View Full Version : Major league klutz
Hillside
01-27-2006, 02:27 PM
Since we're having record warm temps today, I decided to open a couple of hives and put in some combs of honey that were available from dead outs.
I didn't have much luck wintering bees that were treated only with powdered sugar. So far this year 0% survival on those. So I took the nearly full combs from those hives and was putting them in a couple of hives that were a little light last fall. Everything went well until I dropped an inner cover. It was pretty well covered in bees until it hit the snow. Then of course they all let go. I picked up as many as I could and put on the landing board. It was sunny and near 40 degrees so some may survive.
Kieck
01-27-2006, 02:45 PM
I hate it when I do klutzy things like that! Hopefully your bees will survive it. Mine were flying today. I followed a few more than 500 feet from their hives and back, and the temperature was only 41F at the time. Seems to me then that yours might not be so badly hurt by a quick tumble in the snow!
George Fergusson
01-27-2006, 05:21 PM
I don't think there is a good time to drop an inner cover loaded with bees. They just don't like it. I dropped a frame covered with bees last summer, I was working without gloves and just lost my grip. I was behind the hive and the bees started marching UNDER the hive stand towards the front of the hive. Within 10 minutes, they were all pretty much back in the hive. I got stung a couple of times for my carelessness.

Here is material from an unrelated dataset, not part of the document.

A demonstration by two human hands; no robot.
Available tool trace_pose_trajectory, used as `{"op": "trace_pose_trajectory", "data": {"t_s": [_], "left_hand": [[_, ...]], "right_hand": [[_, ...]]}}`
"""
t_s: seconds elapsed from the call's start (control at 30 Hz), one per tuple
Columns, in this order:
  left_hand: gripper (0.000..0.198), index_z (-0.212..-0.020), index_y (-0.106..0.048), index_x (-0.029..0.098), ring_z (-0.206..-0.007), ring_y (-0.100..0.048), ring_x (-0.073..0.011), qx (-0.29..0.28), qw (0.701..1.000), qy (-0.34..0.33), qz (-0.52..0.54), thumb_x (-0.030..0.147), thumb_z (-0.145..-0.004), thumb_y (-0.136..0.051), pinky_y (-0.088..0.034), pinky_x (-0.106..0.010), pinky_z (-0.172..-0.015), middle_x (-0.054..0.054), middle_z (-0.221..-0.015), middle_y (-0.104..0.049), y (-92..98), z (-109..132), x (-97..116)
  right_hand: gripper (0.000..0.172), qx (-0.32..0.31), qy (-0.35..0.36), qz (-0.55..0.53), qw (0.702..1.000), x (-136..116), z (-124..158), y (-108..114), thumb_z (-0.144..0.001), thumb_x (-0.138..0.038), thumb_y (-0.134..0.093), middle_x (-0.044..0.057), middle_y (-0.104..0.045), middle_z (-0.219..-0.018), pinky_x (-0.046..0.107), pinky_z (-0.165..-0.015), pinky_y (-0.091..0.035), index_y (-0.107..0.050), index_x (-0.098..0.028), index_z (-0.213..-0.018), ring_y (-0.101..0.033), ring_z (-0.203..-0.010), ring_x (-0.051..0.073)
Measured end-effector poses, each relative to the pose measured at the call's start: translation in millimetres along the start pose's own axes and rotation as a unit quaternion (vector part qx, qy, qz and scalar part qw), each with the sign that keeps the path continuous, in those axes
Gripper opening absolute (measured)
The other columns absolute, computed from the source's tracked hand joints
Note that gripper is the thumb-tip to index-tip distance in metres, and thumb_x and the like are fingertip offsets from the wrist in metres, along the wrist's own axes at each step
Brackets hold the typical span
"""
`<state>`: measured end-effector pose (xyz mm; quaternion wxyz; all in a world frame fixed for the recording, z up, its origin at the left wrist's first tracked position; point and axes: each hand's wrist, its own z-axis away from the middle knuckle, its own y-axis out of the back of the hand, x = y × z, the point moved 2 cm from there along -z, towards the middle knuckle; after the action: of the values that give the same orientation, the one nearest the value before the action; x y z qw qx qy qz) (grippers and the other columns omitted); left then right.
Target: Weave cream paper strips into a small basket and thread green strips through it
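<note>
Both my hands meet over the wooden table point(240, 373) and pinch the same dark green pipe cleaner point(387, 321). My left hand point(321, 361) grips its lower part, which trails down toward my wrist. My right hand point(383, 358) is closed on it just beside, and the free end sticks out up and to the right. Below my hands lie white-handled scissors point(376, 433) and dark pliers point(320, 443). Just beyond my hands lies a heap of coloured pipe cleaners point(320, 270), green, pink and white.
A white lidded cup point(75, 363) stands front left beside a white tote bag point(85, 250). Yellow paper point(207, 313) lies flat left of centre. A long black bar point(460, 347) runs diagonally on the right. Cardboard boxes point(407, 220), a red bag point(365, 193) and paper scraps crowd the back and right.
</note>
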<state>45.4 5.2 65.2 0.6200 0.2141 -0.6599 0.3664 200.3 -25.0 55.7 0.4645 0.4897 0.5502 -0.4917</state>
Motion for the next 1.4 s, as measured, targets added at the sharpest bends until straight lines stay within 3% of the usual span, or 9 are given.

Well that's not great news. I plan to use powdered sugar this year. How did you apply it, and how often?
Best,
Tom
[ January 27, 2006, 08:23 PM: Message edited by: TRC ]
peggjam
01-27-2006, 07:32 PM
PS works good as an emergacey treatment during a honeyflow, but unless you are careful, will not kill and control mite levels on it's own.
Now I will explan why. I did some PS treatments last summer to see if it would work, it does knock the mites off the bees, but it will not kill them. You need to catch all the sugar that falls on newspaper when you dust, and you need to burn that to kill the mites. If they can crawl out of the PS, they can clean up and reattach to the bees if given the chance. So if you plan on using PS as a treatment, you also need to plan for collection and burning of the sugar that collects in the bottom of the hive, to ulitimily get rid of the mites.
Hillside
01-27-2006, 09:23 PM
>Well that's not great news. I plan to use powdered sugar this year. How did you apply it, and how often?
I don't think you should be too discouraged by my failure. All I did was push a piece of aluminum sheeting into the hive entrance and dump some sugar on the top bars. I then brushed the sugar down between the frames. I did it any time I opened a hive, so there was no real schedule. When I was done working the hive, I pulled out the aluminun which removed a lot, but not all of the sugar.
I purposely used a low tech, down and dirty process just to see how well it would work. There were always some mites in the sugar, but I'm sure more fell after I pulled out the aluminum that eventually crawled back on the bees. I'm sure there were more mites hiding in the brood.
One of the reasons I didn't do a better job of removing the sugar (and therefore the mites) was that I had heard some talk of the sugar actually killing the mites. It turns out that is probably not the case.
I think the only way to do this right would be to have screened bottom boards. Or maybe I could put in several sheets of aluminum and pull one out every so often until all the mites stopped dropping, but I doubt that would really work.
A while back, Two Rubes had some information posted about their method of using powdered sugar. They had a specific system and felt that they were getting success with it. You might want to search for it.
I may build a couple of screened bottom boards and try again next year with a more planned methodology. Or I may just wait for you to try it. I'd be glad to copy success.
One thing I should mention is that the bees weren't really happy getting the sugar treatment. The air would be full of dusty white, angry bees. I had kind of hoped a lot of mites were falling off while the bees were out flying around, but alas, not enough.
>......was that I had heard some talk of the sugar actually killing the mites......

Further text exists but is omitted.